Contrastive Representation Distillation

Yonglong Tian
MIT CSAIL
Dilip Krishnan
Google
Phillip Isola
MIT CSAIL

Code [GitHub]
arXiv 2019 [Paper]


Drop-in replacement for Knowledge Distillation, with state of the art performance (example):

loss_crd = CRDLoss(feat_student, feat_teacher, pos_index, neg_index)



Teaser

Figure 1. The three distillation settings we consider: (a) compressing a model, (b) transferring knowledge from one modality (e.g., RGB) to another (e.g., depth), (c) distilling an ensemble of nets into a single network.

Highlights

(1) A contrastive-based objective for transferring knowledge between deep networks.

(2) Forges connection between knowledge distillation and representation learning.

(3) Applications to model compression, cross-modal transfer, and ensemble distillation.

(4) Benchmarking 12 recent distillation methods; CRD outperforms all other methods, with 57% average relative improvement over the second best method, which, surprisingly, is the original KD (Hinton et. al.).

Benchmark Results

(1) Teacher and student are of the same architectural type.

Teaser

Table 1. Benchmarking various distillation methods on teachers and students of the same architectural type. Red and Green arrows represent underformance and outperformance compared with KD baseline, respectively.

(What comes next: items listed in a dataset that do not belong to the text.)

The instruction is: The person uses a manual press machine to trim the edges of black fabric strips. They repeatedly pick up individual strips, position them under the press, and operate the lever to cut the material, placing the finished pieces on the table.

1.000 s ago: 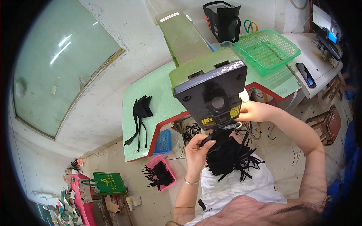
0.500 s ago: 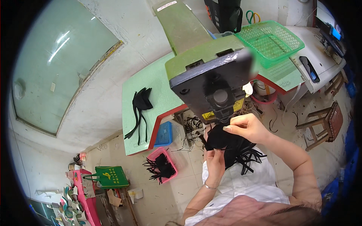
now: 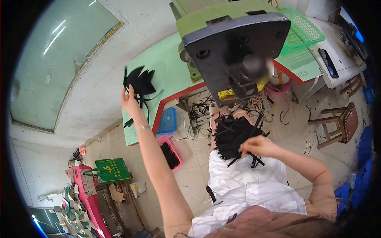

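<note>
Black strap pieces (image 3: 139, 82) are pressed under our outstretched left hand (image 3: 130, 104) on the green table (image 3: 166, 65), while our right hand (image 3: 257, 146) pinches one from the lap bundle (image 3: 232, 134) below the machine head (image 3: 238, 51).

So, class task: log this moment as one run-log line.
left hand: on black strappy pieces on green table | right hand: on black strap pile in lap | machine head: above
</note>
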Demonstrator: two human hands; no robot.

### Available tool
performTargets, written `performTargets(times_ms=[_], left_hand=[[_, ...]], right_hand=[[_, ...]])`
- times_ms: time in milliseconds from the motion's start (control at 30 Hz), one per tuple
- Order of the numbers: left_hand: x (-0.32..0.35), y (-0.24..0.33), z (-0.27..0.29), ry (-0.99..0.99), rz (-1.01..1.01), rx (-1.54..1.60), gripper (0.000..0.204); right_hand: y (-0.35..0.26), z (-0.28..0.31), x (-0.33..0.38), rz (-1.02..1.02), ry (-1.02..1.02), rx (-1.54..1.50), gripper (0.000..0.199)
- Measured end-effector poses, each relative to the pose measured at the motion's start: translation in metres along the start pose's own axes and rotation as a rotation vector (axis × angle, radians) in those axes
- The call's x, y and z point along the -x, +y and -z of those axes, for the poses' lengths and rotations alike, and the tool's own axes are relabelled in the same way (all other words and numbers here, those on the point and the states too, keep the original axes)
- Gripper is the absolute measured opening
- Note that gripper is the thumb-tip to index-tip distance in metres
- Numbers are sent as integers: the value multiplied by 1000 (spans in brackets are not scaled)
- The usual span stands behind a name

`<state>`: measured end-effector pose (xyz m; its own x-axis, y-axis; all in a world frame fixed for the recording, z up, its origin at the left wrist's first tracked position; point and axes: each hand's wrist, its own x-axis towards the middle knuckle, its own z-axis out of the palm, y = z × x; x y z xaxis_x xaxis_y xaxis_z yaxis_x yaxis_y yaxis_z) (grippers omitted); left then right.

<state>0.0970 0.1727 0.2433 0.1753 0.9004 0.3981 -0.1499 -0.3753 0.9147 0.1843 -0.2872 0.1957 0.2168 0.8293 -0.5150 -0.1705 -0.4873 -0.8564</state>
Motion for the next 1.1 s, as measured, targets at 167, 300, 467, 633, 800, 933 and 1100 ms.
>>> performTargets(times_ms=[167,300,467,633,800,933,1100], left_hand=[[-3,-31,3,307,-260,-1178,59],[131,1,-25,-318,-352,-591,53],[338,14,-11,-1130,-206,-632,83],[360,31,-9,-1082,-82,-492,54],[332,70,-19,-1008,581,-230,28],[309,98,-37,-918,723,307,19],[291,121,-74,-796,-81,-43,17]], right_hand=[[99,-19,-4,-405,-68,-461,27],[121,-28,-23,-355,-33,-839,29],[99,-40,-23,-325,77,-701,35],[76,-39,1,-207,158,-227,40],[70,-34,18,49,253,-21,39],[27,-22,26,0,133,-900,37],[6,20,20,206,-22,-600,36]])
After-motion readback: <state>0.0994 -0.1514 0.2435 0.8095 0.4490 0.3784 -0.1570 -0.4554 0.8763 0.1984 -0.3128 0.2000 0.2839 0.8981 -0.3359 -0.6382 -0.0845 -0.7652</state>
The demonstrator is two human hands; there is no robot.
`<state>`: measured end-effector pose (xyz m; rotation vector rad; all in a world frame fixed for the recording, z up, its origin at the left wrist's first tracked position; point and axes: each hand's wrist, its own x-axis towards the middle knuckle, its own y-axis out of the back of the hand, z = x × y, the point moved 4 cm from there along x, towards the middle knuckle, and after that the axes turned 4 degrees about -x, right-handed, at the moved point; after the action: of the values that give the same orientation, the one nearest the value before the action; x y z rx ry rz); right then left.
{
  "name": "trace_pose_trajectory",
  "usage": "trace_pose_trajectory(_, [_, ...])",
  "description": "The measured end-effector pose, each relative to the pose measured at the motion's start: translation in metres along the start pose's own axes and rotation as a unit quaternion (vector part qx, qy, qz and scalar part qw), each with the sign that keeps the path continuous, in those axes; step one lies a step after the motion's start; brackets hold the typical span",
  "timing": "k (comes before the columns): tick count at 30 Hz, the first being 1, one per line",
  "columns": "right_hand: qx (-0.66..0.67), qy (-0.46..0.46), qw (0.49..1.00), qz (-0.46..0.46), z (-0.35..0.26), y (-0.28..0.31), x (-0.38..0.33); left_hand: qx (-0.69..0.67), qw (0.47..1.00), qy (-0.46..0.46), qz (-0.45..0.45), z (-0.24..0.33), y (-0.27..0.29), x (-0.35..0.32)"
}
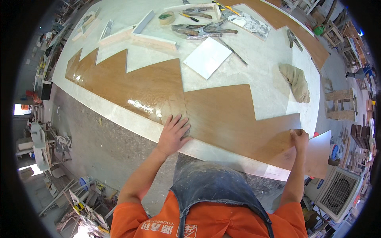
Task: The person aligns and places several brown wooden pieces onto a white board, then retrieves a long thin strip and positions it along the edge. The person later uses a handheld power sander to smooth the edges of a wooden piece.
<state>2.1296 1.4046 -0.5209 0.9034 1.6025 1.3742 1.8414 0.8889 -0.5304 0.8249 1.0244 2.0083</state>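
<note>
Two brown boards with stepped, sawtooth far edges lie end to end along the near side of a pale table (131,123). The left board (135,85) is glossy, with bright reflections. The right board (226,115) looks duller. My left hand (173,135) lies flat with fingers spread at the seam where the boards meet, near the table's front edge. At the right board's far right end, my right hand (300,139) is closed, fingers curled onto its edge. Beyond that hand, a brown sheet section (317,154) sticks out past the table; whether it joins the right board is unclear.
Farther back lie a white square tile (208,58), metal spring clamps (206,29), a tape roll (166,18), pale angled strips (152,41) and a tan cloth glove (295,82). Another brown board (274,14) runs along the far right. A boxy fan unit (337,192) stands at lower right.
</note>
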Motion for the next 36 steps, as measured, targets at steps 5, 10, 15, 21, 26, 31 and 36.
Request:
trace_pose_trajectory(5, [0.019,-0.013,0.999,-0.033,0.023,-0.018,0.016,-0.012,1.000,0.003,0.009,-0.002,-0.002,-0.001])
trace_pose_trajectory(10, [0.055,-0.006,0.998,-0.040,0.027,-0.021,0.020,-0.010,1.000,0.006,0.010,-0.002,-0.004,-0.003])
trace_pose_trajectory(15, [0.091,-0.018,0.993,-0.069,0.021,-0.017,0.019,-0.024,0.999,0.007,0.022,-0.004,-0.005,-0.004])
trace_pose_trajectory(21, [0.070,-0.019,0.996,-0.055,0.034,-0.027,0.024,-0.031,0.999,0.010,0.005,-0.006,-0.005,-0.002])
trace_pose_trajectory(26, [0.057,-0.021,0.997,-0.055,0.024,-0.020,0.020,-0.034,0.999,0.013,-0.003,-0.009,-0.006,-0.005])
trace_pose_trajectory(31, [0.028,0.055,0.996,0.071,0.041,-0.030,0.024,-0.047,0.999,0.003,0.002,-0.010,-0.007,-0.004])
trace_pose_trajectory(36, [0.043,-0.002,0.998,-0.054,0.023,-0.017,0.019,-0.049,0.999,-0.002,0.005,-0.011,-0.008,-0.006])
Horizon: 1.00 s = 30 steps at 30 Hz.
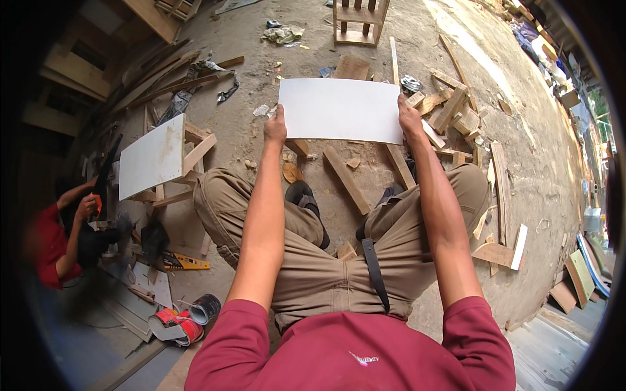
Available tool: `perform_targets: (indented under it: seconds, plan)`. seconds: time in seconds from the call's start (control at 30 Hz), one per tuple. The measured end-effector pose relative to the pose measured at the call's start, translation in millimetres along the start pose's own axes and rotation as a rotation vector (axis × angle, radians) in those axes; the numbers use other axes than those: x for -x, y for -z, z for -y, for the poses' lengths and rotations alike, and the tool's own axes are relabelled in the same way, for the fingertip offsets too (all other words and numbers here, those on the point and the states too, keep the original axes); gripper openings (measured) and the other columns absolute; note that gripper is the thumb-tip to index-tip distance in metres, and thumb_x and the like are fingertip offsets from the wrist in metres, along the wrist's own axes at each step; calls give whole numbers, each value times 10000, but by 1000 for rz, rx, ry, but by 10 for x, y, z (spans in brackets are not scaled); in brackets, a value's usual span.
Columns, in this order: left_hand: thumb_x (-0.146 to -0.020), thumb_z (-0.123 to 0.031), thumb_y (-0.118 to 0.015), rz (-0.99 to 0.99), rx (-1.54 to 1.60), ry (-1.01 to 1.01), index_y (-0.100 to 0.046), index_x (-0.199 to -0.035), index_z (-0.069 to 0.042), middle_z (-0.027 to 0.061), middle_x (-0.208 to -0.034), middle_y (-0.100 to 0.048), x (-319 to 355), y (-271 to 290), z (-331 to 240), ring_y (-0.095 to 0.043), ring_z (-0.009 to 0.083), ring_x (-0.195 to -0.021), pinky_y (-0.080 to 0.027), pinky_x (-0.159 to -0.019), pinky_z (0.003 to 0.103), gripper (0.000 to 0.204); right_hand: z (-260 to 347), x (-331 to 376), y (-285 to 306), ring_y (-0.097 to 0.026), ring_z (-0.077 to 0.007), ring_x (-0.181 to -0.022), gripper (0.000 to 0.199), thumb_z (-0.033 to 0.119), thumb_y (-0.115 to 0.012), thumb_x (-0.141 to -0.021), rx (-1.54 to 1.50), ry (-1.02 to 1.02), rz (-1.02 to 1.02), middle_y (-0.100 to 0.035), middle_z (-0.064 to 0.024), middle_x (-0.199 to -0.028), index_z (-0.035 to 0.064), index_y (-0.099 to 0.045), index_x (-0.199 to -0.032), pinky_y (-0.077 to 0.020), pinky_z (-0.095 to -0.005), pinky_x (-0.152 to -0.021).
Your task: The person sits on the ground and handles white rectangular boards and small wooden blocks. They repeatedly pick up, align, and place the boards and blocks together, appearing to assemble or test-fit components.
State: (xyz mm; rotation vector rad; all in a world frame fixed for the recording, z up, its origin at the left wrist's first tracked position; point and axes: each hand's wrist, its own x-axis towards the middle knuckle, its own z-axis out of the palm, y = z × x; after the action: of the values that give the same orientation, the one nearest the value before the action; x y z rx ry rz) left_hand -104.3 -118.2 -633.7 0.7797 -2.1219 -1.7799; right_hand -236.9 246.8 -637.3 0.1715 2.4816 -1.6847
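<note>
Panel [340,111] | long axis left to right (white face toward the wearer) | hands [275,126] gripping its short ends

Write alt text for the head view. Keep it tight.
Left hand and right hand hold a white rectangular board by opposite ends above a dirt floor strewn with wood offcuts. At left, a red-shirted co-worker holds an orange-handled handsaw beside a white-topped wooden stand.

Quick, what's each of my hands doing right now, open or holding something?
Left hand: closed, holding the left edge of the white board.
Right hand: closed, holding the right edge of the same white board.
</note>
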Motion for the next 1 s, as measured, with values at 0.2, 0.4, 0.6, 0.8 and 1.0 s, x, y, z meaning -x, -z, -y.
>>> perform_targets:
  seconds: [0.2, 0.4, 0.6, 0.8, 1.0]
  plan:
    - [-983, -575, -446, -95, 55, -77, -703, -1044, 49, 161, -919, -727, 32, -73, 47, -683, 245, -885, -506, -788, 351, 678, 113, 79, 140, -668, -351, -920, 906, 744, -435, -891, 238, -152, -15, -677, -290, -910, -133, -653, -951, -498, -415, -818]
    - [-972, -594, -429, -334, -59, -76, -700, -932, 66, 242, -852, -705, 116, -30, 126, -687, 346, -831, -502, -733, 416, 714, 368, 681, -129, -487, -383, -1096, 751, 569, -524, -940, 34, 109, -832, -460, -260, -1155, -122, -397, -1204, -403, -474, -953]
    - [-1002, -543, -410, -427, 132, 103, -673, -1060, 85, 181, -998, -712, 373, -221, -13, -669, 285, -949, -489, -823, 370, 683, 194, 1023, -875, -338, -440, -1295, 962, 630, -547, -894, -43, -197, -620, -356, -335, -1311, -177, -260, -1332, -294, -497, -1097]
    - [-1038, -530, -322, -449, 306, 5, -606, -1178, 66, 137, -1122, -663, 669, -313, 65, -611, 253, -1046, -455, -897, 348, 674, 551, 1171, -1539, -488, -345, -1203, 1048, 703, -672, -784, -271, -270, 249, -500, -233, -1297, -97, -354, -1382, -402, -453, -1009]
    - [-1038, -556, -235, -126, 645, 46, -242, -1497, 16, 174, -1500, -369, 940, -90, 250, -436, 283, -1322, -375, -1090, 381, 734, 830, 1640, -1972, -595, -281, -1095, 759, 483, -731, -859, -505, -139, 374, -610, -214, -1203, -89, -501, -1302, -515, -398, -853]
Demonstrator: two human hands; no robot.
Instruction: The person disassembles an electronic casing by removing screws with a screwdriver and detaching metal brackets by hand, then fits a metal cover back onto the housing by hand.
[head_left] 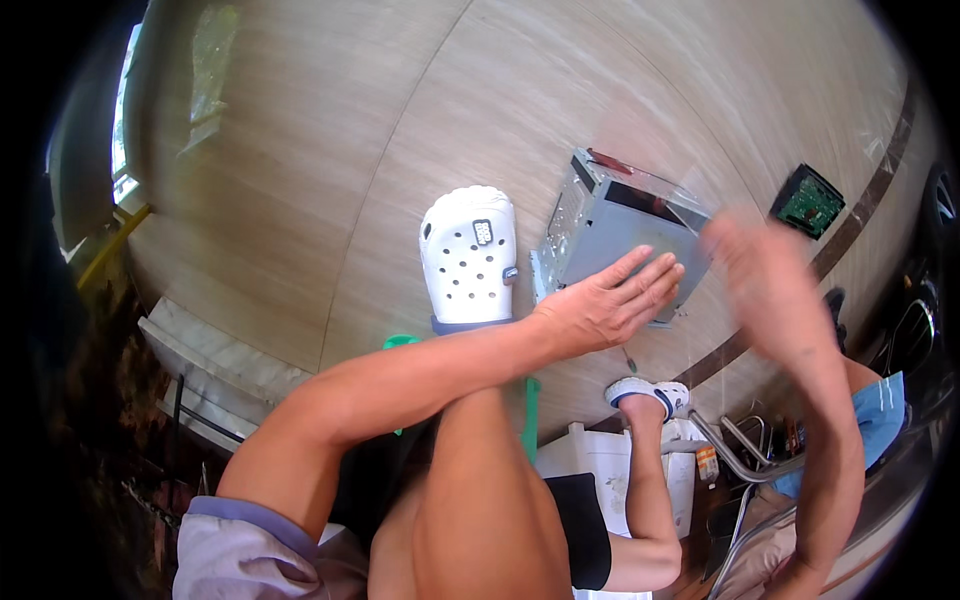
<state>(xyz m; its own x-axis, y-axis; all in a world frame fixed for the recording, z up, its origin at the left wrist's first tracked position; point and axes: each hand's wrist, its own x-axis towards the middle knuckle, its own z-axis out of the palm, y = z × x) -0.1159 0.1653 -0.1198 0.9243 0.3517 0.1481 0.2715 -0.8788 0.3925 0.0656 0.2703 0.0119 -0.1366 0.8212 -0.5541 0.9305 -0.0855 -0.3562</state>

(2) Teacher and student are of different architectural types.

Teaser

Table 2. Benchmarking various distillation methods on teachers and students of different architectural types. Red and Green arrows represent underformance and outperformance compared with KD baseline, respectively.

Abstract

Often we wish to transfer representational knowledge from one neural network to another. Examples include distilling a large network into a smaller one, transferring knowledge from one sensory modality to a second, or ensembling a collection of models into a single estimator. Knowledge distillation, the standard approach to these problems, minimizes the KL divergence between the probabilistic outputs of a teacher and student network. We demonstrate that this objective ignores important structural knowledge of the teacher network. This motivates an alternative objective by which we train a student to capture significantly more information in the teacher's representation of the data. We formulate this objective as contrastive learning. Experiments demonstrate that our resulting new objective outperforms knowledge distillation and other cutting-edge distillers on a variety of knowledge transfer tasks, including single model compression, ensemble distillation, and cross-modal transfer. Our method sets a new state-of-the-art in many transfer tasks, and sometimes even outperforms the teacher network when combined with knowledge distillation.